I've not actually tried to import .ppt, however my last attempt to 'convert' .ppt using Open Office lost all the slide 'overlays' (and timings), resulting in a non-animated set of purely static slides Note that any imported video needs to be .avi (i.e. frames = so it's treated just like a series of photos), and whilst it's relatively slow (at any decent resolution) it does actually work !

Note. I used Version on my 4Gb XP PC for about 15 miniutes before it crashed with an 'unknown error' (whilst I was setting up a 'pan and zoom' effect) and lost everything ... needless to say, despite all it's promised functionality, I'll not be wasting anymore time with it

Source code

Coded in wxBasic - the Open Source alternative to QBasic - it should be REALLY easy to modify

The wxbasic interpreter is 'bundled' with the application, however to edit the app. you will need to full GUI version.
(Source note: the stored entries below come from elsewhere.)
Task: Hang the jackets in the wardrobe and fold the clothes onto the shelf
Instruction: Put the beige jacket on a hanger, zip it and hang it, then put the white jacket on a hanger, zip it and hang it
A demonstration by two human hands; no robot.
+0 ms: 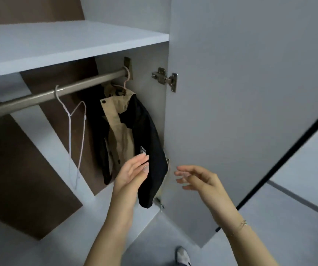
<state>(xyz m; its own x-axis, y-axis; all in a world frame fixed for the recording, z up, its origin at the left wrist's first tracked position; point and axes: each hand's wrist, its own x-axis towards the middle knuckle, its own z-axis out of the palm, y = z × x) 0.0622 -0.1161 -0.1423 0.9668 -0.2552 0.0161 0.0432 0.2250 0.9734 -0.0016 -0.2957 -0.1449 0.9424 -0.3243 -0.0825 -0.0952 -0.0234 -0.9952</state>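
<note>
An empty white wire hanger (77, 131) is hanging up and to the left of the left hand (133, 171), while a metal hinge (165, 78) is sitting high above the right hand (198, 179). A second hinge (159, 202) is showing just below, between both hands, and a pale shoe (183, 255) is standing on the grey floor (288, 227) well beneath them.

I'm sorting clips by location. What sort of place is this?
Most likely a bedroom or dressing area, seen at an open built-in wardrobe: a hanging rail, a jacket on a hanger, an empty hanger and a shelf above.
</note>
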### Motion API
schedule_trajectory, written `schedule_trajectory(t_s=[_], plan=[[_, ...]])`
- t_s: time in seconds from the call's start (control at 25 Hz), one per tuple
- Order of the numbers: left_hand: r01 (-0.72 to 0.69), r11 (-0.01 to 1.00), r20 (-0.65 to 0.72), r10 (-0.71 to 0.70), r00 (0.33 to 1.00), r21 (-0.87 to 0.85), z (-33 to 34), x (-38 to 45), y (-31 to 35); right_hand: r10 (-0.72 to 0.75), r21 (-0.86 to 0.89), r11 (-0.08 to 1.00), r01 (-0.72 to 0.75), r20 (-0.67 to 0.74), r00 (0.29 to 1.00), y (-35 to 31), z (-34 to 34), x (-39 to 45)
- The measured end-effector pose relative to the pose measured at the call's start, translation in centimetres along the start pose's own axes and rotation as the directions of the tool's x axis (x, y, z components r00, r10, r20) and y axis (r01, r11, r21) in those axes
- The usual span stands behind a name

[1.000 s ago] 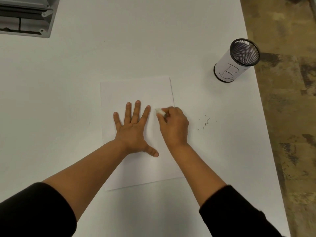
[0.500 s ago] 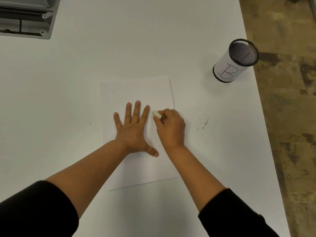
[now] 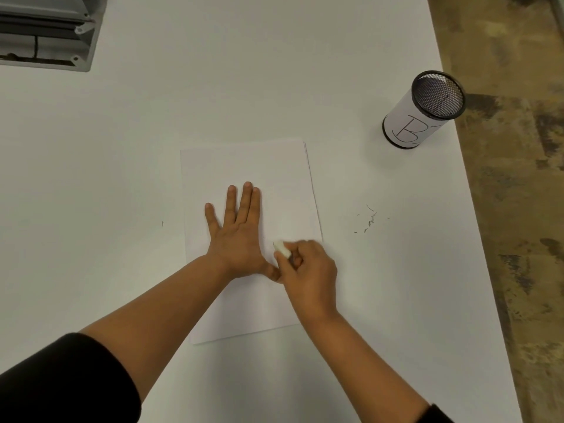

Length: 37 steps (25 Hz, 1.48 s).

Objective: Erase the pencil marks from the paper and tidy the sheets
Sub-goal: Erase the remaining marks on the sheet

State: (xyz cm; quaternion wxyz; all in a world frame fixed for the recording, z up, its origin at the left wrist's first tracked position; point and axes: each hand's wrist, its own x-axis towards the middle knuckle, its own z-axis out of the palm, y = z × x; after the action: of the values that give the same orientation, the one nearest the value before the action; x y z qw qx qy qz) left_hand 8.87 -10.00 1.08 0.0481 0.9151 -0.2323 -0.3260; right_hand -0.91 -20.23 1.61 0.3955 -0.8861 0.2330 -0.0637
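A stack of white paper sheets (image 3: 244, 166) lies in the middle of the white table, a lower sheet's edge showing along its right side. My left hand (image 3: 238, 236) presses flat on the top sheet, fingers spread. My right hand (image 3: 308, 270) is closed around a small white eraser (image 3: 281, 248), whose tip touches the paper just right of my left thumb. I see no pencil marks on the uncovered part of the sheet.
A black mesh pen cup (image 3: 422, 109) wrapped in paper marked "B" stands at the right near the table edge. Eraser crumbs (image 3: 370, 220) lie right of the sheets. A grey metal frame (image 3: 45, 32) sits at the far left corner. Patterned floor lies beyond the right edge.
My right hand has pulled the eraser down the sheet toward me, from beside my fingertips to beside my thumb. My left hand stays flat on the paper.
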Motion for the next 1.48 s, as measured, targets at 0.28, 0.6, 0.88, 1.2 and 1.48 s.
schedule_trajectory(t_s=[0.28,0.6,0.88,1.2,1.48], plan=[[0.001,1.0,0.008,-0.001,1.0,0.001,-0.1,0.0,0.1,0.006,-0.027,1.0,-0.005,0.009,1.0,-1.2,1.4,4.9],[-0.002,1.0,-0.005,0.002,1.0,0.017,-0.1,-0.1,0.1,-0.043,-0.065,0.997,0.044,0.022,0.999,-2.1,1.7,5.8],[-0.002,1.0,0.01,0.002,1.0,0.01,-0.2,0.1,0.1,-0.083,-0.06,0.994,0.086,0.052,0.995,-1.2,0.7,2.8],[-0.004,1.0,0.017,0.005,1.0,-0.01,-0.1,0.1,-0.1,-0.009,-0.098,0.995,0.009,0.0,1.0,0.1,-0.7,0.5],[0.0,1.0,0.061,0.001,0.998,-0.018,-0.6,-0.1,0.0,-0.023,-0.143,0.99,0.019,-0.029,0.999,-2.0,0.5,9.2]])
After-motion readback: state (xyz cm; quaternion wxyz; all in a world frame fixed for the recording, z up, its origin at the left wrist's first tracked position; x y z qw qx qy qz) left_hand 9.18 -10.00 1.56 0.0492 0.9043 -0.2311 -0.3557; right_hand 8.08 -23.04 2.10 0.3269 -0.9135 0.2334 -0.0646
As of Nov 2014, my attempt to download the latest 32bit version (SetupWxBasic-x86- was aborted by Avast! (which detected a virus). Seeking the app. elsewhere I discovered the 32bit download at Software Informer had the same Avast! virus detection, however 5 other AV packages (including Kaspersky and McAfee) claimed it was virus free. Since the www.wxbasic.net site was reported by Google as 'hacked' (the site, dated June 2014, has not been 'fixed'), I decided to err on the side of caution. The previous version (SetupWxBasic- is, according to Avast!, virus free.